Practical Expedients and Exemptions
As permitted under the practical expedient available under Accounting Standards Update No. 2014-09, Revenue from Contracts with Customers, Vimeo does not disclose the value of unsatisfied performance obligations for (i) contracts with an original expected length of one year or less, (ii) contracts with variable consideration that is allocated entirely to unsatisfied performance obligations or to a wholly unsatisfied promise accounted for under the series guidance, and (iii) contracts for which Vimeo recognizes revenue at the amount which Vimeo has the right to invoice for services performed.
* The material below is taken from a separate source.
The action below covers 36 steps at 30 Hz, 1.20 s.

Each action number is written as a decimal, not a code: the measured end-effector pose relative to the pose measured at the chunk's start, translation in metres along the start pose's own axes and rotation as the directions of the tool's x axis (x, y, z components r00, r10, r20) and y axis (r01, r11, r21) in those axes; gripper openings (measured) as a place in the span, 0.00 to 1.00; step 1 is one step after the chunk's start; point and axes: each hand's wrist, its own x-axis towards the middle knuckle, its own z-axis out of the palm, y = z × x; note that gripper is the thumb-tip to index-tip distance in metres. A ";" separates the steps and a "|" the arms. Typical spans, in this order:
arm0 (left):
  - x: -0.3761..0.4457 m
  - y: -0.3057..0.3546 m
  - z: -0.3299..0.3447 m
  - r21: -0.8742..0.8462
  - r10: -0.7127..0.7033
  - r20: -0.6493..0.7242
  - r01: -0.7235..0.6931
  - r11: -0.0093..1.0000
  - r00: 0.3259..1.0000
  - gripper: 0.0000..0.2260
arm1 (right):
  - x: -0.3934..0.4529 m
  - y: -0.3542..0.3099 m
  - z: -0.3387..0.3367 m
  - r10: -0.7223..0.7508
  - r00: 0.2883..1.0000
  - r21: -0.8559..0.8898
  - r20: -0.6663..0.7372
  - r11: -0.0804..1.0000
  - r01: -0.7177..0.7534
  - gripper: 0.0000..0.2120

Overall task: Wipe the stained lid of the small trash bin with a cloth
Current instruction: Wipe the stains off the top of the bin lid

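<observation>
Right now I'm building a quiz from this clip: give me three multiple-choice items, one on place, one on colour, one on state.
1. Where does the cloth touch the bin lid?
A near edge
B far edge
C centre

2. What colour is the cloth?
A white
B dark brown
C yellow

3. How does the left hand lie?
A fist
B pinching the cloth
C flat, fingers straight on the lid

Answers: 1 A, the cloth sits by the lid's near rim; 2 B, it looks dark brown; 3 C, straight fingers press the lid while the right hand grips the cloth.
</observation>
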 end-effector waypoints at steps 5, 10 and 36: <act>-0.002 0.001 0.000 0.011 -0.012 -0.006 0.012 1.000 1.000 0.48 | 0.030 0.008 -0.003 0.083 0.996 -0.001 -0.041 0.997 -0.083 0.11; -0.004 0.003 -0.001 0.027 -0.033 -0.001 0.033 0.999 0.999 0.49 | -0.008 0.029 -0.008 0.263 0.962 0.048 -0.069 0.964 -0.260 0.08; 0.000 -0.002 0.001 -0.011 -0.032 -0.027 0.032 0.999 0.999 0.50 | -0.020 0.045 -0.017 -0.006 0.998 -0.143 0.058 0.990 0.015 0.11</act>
Assets Recognized from the Costs to Obtain a Contract with a Customer
Vimeo has determined that certain costs, primarily commissions paid to employees pursuant to certain sales incentive programs, and mobile app store fees meet the requirements to be capitalized as a cost of obtaining a contract. Commissions paid to employees pursuant to certain sales incentive programs are amortized over the estimated customer relationship period. Vimeo calculates the estimated customer relationship period as the average customer life, which is based on historical data, and includes renewal periods because renewal commissions are not commensurate with the initial commission. For sales incentive programs where the customer relationship period is one year or less, Vimeo has elected to expense the costs as incurred, as permitted under the practical expedient. Vimeo generally capitalizes and amortizes mobile app store fees over the term of the applicable subscription.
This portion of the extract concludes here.